PROBLEM DESCRIPTION: The full listing, start to finish: write it out again exactly.

SUPPLIED DATA:
• • • • •

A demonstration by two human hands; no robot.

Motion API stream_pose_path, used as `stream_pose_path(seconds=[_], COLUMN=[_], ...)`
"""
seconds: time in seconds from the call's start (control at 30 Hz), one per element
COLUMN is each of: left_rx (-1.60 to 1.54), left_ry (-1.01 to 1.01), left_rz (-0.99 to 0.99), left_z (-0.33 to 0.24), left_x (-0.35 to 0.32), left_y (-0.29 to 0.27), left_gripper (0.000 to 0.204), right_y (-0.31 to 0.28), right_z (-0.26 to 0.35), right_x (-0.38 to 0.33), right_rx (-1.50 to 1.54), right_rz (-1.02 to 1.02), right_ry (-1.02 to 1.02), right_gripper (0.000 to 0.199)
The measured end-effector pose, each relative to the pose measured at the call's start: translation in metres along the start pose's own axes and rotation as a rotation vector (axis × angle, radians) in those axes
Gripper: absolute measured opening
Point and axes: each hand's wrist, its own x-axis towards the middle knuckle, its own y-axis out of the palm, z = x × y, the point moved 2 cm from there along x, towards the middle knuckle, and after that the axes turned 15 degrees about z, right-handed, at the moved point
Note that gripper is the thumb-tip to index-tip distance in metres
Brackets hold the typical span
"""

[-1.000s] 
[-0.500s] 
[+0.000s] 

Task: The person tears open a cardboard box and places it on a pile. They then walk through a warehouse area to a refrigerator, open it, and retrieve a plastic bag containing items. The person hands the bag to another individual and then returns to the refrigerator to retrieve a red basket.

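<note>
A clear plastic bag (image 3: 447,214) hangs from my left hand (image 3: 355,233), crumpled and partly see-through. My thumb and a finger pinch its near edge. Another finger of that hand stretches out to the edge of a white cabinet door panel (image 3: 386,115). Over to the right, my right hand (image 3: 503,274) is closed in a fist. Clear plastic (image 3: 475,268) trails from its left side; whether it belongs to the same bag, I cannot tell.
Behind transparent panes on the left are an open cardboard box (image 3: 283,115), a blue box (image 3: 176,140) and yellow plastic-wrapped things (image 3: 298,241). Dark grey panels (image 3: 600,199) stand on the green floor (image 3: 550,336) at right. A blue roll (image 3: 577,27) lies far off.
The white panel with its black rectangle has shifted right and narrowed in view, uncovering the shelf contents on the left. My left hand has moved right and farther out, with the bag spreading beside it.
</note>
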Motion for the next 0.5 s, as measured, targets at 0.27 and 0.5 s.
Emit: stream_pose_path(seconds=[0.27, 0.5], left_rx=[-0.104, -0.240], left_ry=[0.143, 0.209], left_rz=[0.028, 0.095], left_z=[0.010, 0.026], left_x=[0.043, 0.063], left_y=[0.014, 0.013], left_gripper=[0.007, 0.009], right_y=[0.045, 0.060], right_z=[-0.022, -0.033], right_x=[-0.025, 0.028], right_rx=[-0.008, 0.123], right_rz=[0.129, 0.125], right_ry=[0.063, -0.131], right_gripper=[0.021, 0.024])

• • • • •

EXERCISE RESPONSE:
A demonstration by two human hands; no robot.

Motion API stream_pose_path, used as `stream_pose_path(seconds=[_], COLUMN=[_], ...)`
"""
seconds: time in seconds from the call's start (control at 30 Hz), one per element
COLUMN is each of: left_rx (-1.60 to 1.54), left_ry (-1.01 to 1.01), left_rz (-0.99 to 0.99), left_z (-0.33 to 0.24), left_x (-0.35 to 0.32), left_y (-0.29 to 0.27), left_gripper (0.000 to 0.204), right_y (-0.31 to 0.28), right_z (-0.26 to 0.35), right_x (-0.38 to 0.33), right_rx (-1.50 to 1.54), right_rz (-1.02 to 1.02), right_ry (-1.02 to 1.02), right_gripper (0.000 to 0.199)
The measured end-effector pose, each relative to the pose measured at the call's start: translation in metres along the start pose's own axes and rotation as a rotation vector (axis × angle, radians) in those axes
Gripper: absolute measured opening
Point and axes: each hand's wrist, its own x-axis towards the middle knuckle, its own y-axis out of the palm, z = x × y, the point moved 2 cm from there along x, towards the middle knuckle, and after that the axes turned 15 degrees about z, right-handed, at the moved point
Note that gripper is the thumb-tip to index-tip distance in metres
Brackets hold the typical span
"""

[-1.000s] 
[-0.500s] 
[+0.000s] 

Task: The person tears open a cardboard box and places it on a pile. They then walk through a warehouse area to a refrigerator, open it, and retrieve a plastic bag containing items. The person hands the bag to another individual and then returns to the refrigerator to retrieve a red basket.

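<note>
A clear plastic bag (image 3: 447,214) hangs from my left hand (image 3: 355,233), crumpled and partly see-through. My thumb and a finger pinch its near edge. Another finger of that hand stretches out to the edge of a white cabinet door panel (image 3: 386,115). Over to the right, my right hand (image 3: 503,274) is closed in a fist. Clear plastic (image 3: 475,268) trails from its left side; whether it belongs to the same bag, I cannot tell.
Behind transparent panes on the left are an open cardboard box (image 3: 283,115), a blue box (image 3: 176,140) and yellow plastic-wrapped things (image 3: 298,241). Dark grey panels (image 3: 600,199) stand on the green floor (image 3: 550,336) at right. A blue roll (image 3: 577,27) lies far off.
The white panel with its black rectangle has shifted right and narrowed in view, uncovering the shelf contents on the left. My left hand has moved right and farther out, with the bag spreading beside it.
</note>
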Motion for the next 0.5 s, as measured, targets at 0.27 and 0.5 s.
Emit: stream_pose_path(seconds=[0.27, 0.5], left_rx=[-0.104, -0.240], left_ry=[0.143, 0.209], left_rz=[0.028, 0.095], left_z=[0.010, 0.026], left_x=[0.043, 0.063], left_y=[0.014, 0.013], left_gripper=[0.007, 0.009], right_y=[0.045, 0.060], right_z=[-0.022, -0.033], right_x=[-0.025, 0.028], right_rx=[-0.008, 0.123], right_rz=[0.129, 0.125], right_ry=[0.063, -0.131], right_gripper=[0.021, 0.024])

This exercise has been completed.